Craig Parr: I have spent the morning teaching year 7s about puberty, and we do that because of PSHE. It is not statutory, but it should be statutory. I am very glad that citizenship is not being kicked off the curriculum, although in the wash-up of the previous Labour Government it was. That was a shame and it has held us back.
Mr Streeter, I do not think that we have had a submission from Schools OUT, so it might be useful if you, Mr Parr, said who you are, who you represent and what your basic points are.
Craig Parr: Yes. It is made up of members like myself who teach in schools. I teach in a school in Camden. Schools OUT is made up of interested parties. We work on having days—in February, it is LGBT history month—where we promote diversity within the curriculum, whether students are gay or lesbian or not. It is about promoting diversity in our classrooms.
Thank you. That is helpful. Can I ask a representative from the PSHE Association something? On your note, which I thought was a good note, I absolutely agreed that this is a really difficult subject and that the Government need to do more to ensure that we have proper and good-quality sex and relationship education, because it is a bit of a lottery at the moment, as we know. In your note, you make the point that PSHE, and SRE within that, is a subject often taught by non-specialist teachers and that it is particularly challenging for them to deal with it.
Personally, I think we should have many more specialist teachers doing it, but we do not. It may be Mrs Miggins who is a geography teacher—I always quote that—who has a couple of free periods on a Thursday afternoon and so is in charge of SRE for this term. How do we deal with those teachers who find themselves teaching SRE, whether they want to or not, who have strong objections to what the Bill will do? It is not just about teaching facts and what the law says. They will be challenged for their view. Although you say it is good practice to try to keep opinions out of it—I do not disagree with that—inevitably they will come into it, so what happens in those circumstances?
Joe Hayman: Good-quality PSHE teaching is all about presenting a balanced argument and supporting children and young people to develop the skills and attributes that they need to make up their own mind on a given issue. As I said earlier, PSHE takes in a wide range of challenging issues. There is an issue, as you say, about the training for teachers and it is too often delivered by non-specialists. Your point about a strong source of conviction on an issue could be equally applicable to a specialist and a non-specialist.

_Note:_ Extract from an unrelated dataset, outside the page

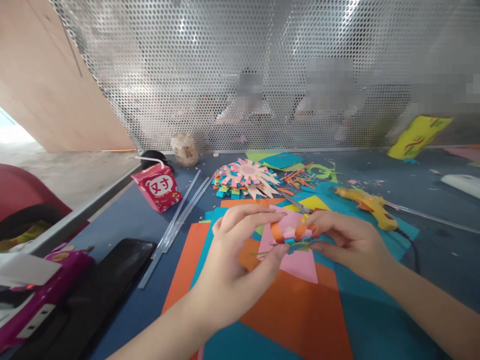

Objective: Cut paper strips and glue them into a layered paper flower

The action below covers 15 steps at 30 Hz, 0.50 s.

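Note:
Between my two hands is a small paper rosette [290,233] of orange, pink, blue and green strips, tilted edge-on. My left hand [240,255] pinches its left side, thumb below and fingers above. On the other side, my right hand [343,242] grips the orange loops, with its fingertips closed on them. Under the rosette lies a pink paper sheet [305,267], on top of orange paper [296,310] and blue paper [375,290]. Scissors [296,201] lie just beyond the hands, their handles partly hidden.
Finished paper rosettes [247,175] are piled behind the hands, beside paper scraps [298,176]. A yellow glue gun [369,205] lies at right. Clear glue sticks [180,215], a red drink carton [157,187] with a straw and a black phone [101,295] are at left. A perforated metal screen [210,65] stands behind.

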Tool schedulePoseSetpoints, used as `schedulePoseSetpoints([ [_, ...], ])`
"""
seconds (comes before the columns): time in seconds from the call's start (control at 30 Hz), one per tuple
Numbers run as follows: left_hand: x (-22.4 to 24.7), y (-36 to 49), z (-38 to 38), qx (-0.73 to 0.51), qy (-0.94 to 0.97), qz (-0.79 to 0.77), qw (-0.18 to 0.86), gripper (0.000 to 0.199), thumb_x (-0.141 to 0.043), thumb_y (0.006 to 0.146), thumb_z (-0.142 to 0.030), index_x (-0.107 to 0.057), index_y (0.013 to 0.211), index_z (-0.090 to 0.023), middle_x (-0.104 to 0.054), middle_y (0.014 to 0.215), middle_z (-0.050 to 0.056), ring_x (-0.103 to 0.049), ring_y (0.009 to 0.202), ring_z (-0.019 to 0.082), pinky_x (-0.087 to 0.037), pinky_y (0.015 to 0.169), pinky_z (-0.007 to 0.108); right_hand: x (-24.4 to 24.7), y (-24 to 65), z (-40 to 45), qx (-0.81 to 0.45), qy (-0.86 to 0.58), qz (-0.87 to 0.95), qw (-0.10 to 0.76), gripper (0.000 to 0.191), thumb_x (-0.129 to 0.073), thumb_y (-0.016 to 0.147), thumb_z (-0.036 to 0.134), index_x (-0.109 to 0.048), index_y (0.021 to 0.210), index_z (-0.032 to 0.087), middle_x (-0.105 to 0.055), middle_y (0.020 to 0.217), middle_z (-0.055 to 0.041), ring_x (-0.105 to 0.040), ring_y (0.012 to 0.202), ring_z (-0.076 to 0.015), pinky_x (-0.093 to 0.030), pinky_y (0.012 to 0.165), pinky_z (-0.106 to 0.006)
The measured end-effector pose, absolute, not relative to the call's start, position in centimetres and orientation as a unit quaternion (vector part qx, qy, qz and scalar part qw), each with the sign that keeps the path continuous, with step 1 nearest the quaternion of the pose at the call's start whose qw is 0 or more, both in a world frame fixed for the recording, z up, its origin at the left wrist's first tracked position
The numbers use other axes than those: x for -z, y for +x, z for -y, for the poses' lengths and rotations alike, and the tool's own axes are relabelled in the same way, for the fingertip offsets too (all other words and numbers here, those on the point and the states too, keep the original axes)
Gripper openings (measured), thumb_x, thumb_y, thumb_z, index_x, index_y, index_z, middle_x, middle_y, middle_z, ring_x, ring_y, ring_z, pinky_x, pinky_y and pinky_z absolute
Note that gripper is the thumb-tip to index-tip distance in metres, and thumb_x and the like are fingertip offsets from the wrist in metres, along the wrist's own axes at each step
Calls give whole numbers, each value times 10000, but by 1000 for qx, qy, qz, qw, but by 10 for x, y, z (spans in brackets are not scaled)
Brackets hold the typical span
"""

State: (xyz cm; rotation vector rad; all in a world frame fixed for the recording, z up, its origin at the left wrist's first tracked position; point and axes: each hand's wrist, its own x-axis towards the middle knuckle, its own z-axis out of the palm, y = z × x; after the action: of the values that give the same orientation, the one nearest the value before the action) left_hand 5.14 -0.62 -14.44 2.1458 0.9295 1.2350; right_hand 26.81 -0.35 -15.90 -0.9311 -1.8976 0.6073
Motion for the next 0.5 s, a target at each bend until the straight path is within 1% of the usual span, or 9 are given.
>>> schedulePoseSetpoints([
  [0.1,145,51,5,-462,777,-343,255,278,-593,799,-241,-549,1066,-305,-619,1044,10,-529,1024,193,-408,889,389,156,268,4,-191,-366,792,450,44,-620,790,274,-578,778,267,-660,760,-4,-634,741,-164,-526,607,-275],
  [0.13,144,52,5,-468,776,-342,249,264,-599,796,-236,-548,1048,-296,-626,1016,11,-539,999,190,-416,873,385,154,268,4,-158,-357,805,447,46,-614,793,248,-584,803,280,-667,764,1,-639,743,-162,-529,620,-274],
  [0.2,141,52,3,-475,783,-336,220,225,-617,781,-220,-554,990,-275,-642,948,10,-554,950,187,-423,845,378,149,270,6,-82,-337,830,436,122,-593,802,198,-600,862,304,-679,778,1,-649,743,-163,-534,655,-280],
  [0.27,137,51,2,-482,800,-319,159,197,-654,747,-209,-568,918,-257,-662,863,2,-566,893,186,-418,836,379,144,272,8,-12,-317,849,422,204,-575,804,161,-613,929,318,-685,801,-8,-654,730,-165,-535,667,-283],
  [0.37,133,48,2,-487,831,-268,19,188,-704,703,-208,-597,849,-257,-694,788,-24,-574,845,184,-413,833,362,143,277,13,53,-300,861,406,332,-581,796,134,-599,1065,328,-693,853,-18,-656,738,-160,-529,682,-273],
  [0.43,132,44,3,-471,848,-233,-67,207,-713,701,-207,-619,876,-266,-711,816,-46,-570,855,170,-421,824,317,144,279,18,74,-290,861,411,429,-596,786,124,-567,1156,337,-699,895,-14,-657,766,-156,-524,700,-260],
  [0.5,132,41,4,-449,860,-213,-115,246,-713,706,-206,-627,930,-264,-717,864,-61,-561,868,153,-429,821,273,146,279,27,50,-304,849,429,492,-607,779,112,-548,1194,369,-700,936,7,-656,796,-160,-523,725,-260],
])
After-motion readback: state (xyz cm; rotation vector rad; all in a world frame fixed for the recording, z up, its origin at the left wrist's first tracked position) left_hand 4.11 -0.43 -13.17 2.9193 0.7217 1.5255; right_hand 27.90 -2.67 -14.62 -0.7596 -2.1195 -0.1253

We would stress that teachers should be able to go into the classroom and provide balanced information based on fact from authoritative sources. If they do not feel that they can do that on a matter of conscience, there may be some way that they can exchange with another teacher within their department. We do not think that it is ultimately in the best interests of a child to be taught on any given issue by a teacher who feels compromised. I do not think that that is a good experience for the teacher or for the child, but I would stress that teachers have the opportunity to contribute to the school putting together its sex and relationships education policy, alongside parents and community members, and, therefore, they should have the opportunity to feel that they have been part of developing that process in the first place.

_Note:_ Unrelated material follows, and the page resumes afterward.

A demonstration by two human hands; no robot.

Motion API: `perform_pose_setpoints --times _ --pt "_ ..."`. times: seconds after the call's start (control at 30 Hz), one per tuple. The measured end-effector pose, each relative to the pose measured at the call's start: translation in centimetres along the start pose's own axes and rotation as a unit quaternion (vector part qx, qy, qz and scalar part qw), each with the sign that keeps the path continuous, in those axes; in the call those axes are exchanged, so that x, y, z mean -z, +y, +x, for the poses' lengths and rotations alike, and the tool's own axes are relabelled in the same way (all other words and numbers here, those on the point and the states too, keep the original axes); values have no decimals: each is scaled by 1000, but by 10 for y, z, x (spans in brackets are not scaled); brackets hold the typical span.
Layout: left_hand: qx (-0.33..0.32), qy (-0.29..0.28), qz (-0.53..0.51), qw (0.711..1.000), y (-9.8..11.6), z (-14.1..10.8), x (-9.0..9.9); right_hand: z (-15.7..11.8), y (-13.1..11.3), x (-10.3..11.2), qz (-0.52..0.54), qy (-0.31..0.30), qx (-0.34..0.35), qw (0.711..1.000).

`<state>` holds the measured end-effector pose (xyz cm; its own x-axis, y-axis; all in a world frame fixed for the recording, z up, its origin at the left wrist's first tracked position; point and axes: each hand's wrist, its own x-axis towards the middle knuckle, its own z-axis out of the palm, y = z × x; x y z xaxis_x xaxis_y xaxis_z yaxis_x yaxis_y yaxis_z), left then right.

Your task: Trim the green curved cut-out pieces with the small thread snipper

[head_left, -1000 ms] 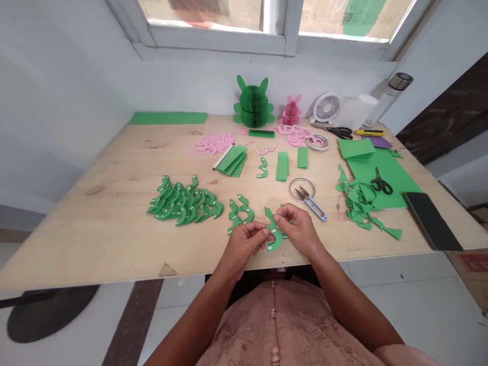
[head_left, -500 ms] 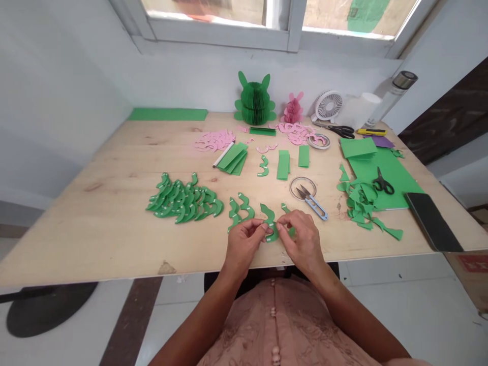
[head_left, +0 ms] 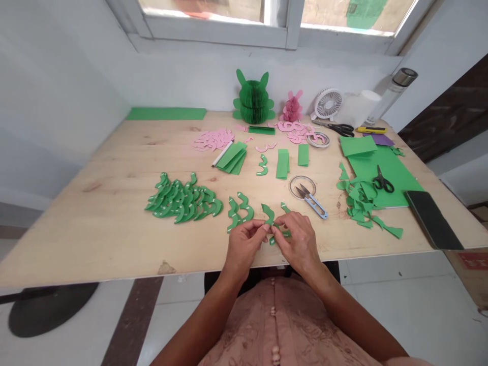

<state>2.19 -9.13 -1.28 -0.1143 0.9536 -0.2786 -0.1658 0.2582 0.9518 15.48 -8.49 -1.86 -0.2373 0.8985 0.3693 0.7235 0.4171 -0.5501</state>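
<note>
Left hand: the left hand (head_left: 246,241) pinches a wavy green piece (head_left: 268,213) between thumb and fingers.
Right hand: the right hand (head_left: 297,234) meets it there, thumb and forefinger drawn together on the same piece; exactly what sits under the fingertips is hidden.
Wavy green piece: held near the table's front edge, between a small green group (head_left: 246,209) and the snips (head_left: 313,202).
Step in hand: seemingly fine fingertip work on a white patch (similar patches dot the green pile (head_left: 183,201) at left).
Next move: probably calls for a steady left pinch and a light right-hand touch, since thin paper creases easily.
Writing: none legible; the phone (head_left: 432,218) shows only black, and a red mark on the box (head_left: 473,260) is too small to read.
</note>
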Motion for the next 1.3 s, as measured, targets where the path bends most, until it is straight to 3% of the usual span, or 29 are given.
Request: perform_pose_setpoints --times 0.43,1.3 --pt "4 -3 10 1000 -1 2 0 2 1 1 40 -9 -34 999" --pt "11 10 -21 1000 -1 1 -1 0 -3 1 -14 9 18 1000"
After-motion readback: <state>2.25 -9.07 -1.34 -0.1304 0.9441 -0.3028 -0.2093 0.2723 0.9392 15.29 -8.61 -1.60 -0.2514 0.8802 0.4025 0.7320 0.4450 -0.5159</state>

Craig Parr: First of all, I think that it starts from the top, so the Children’s Minister should have voted for equal marriage in Parliament because that would have sent messages to other people. I commend the Conservative Government for bringing through this legislation, but that is where it should start. For example, I was having this debate with my year 7 form group yesterday. I asked, “What’s in the news? What are people talking about?” and a young girl brought up the equal marriage debate. All of the class bar one agreed that gay and lesbian people should have the same rights to marriage as other people. One young girl—she was a young Muslim girl—said, “I don’t agree with equal marriage because of my religion.” We tried to explore that issue some more, and another girl put her hand up and said that she was also a Muslim, but she agreed with equal marriage because of her religion and because she believed that we should not decide who can and cannot got married; that was not our place in society. So, because of her religious beliefs, she believes in equal marriage.

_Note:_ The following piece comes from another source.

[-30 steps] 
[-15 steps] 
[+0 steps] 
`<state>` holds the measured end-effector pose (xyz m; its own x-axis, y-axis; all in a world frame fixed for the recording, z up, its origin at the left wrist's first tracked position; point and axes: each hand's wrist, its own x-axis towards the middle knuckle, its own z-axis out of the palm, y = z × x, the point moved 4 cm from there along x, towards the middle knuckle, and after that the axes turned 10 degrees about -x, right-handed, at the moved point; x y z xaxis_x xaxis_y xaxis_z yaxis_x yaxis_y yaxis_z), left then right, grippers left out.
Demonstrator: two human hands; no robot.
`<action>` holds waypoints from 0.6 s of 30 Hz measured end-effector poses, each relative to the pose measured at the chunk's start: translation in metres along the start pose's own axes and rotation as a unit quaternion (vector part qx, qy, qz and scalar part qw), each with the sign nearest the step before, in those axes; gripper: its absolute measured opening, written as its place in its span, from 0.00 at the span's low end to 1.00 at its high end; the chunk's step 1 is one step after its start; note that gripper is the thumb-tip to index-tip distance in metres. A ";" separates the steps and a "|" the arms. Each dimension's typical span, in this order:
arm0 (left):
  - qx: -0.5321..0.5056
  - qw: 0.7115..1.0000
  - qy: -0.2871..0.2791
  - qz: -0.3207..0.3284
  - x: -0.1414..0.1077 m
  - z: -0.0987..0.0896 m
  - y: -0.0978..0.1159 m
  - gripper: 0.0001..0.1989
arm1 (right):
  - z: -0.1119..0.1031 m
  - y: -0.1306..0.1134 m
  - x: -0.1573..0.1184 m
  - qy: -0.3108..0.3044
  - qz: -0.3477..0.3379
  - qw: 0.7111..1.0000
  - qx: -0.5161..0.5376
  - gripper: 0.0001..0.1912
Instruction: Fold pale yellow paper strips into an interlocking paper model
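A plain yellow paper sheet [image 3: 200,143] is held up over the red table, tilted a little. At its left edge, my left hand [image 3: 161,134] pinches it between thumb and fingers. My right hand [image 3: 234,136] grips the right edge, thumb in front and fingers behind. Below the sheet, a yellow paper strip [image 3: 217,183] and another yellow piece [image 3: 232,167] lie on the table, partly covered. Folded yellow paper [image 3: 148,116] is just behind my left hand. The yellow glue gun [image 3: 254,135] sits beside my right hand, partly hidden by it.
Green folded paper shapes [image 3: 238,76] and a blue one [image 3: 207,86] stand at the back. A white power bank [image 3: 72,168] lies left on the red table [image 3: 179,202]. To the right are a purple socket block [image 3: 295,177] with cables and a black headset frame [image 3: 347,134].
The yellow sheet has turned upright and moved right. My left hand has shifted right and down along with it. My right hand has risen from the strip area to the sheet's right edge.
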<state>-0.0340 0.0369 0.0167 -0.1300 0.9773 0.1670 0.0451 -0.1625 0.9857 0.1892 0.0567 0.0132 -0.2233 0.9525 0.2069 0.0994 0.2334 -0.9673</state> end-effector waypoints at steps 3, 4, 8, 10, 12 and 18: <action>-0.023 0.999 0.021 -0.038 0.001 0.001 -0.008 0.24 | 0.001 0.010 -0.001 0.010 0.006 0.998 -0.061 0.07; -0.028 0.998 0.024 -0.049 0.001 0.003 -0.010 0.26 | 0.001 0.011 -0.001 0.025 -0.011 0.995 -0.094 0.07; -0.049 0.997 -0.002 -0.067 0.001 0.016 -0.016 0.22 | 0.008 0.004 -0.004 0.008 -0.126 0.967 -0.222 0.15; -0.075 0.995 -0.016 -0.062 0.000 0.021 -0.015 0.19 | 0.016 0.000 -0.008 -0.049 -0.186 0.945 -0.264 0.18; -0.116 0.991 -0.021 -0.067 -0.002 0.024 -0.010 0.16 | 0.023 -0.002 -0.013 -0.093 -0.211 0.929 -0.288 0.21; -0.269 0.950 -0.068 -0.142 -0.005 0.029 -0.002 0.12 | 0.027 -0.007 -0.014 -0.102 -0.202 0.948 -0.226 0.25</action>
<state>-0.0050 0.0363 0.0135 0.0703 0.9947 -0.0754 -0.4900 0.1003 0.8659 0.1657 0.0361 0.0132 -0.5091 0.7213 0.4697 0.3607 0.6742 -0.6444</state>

On the homophobia question, there is a huge problem in schools with homophobia. I teach in a good school in Camden and we do not have major problems with homophobia, but in many schools, especially in rural areas and small communities, there is a big issue. Lots of work is being done through Schools Out—a really good DVD called “FIT” was sent out by Ken Livingstone —and there has been work around that, but it is still a problem and the Department for Education should do lots more in trying to tackle homophobia. We should promote homophobic bullying policies—all schools should have policy on homophobic bullying—and, through statutory citizenship and PSHE, this stuff would be discussed more openly.
The piece of written evidence from the PSHE Association was very good. It refers to the age-appropriateness of teaching certain aspects of sex and relationship education. What is currently the age at which marriage and family life is taught to children?
Joe Hayman: I think it is important that schools have the opportunity to develop their own sex and relationship education policy and we can provide advice to them. It is really important that parents, community leaders and teachers are consulted. I am not trying to avoid answering your question, but I would stress that it is really important for that to be determined at a local level while taking advice from organisations that are aware of the best practice in this situation. I think a local decision, with parents, community leaders and teachers, and informed by good practice.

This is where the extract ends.